Beginning at the top of the listing, repeat each line exactly until the line with "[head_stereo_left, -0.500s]" has been repeated too.
_ _ _
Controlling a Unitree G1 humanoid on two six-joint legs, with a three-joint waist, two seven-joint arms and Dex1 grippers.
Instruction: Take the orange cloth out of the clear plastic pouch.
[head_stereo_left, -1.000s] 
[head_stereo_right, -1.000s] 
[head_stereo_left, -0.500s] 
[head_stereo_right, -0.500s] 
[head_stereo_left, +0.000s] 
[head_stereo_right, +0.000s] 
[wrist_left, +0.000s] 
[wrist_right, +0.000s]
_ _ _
▸ Completed task:
Controlling a Unitree G1 humanoid on two six-joint legs, with a three-joint waist, two seven-joint arms and Dex1 grippers.
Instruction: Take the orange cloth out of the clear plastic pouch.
[head_stereo_left, -1.000s] 
[head_stereo_right, -1.000s] 
[head_stereo_left, -0.500s] 

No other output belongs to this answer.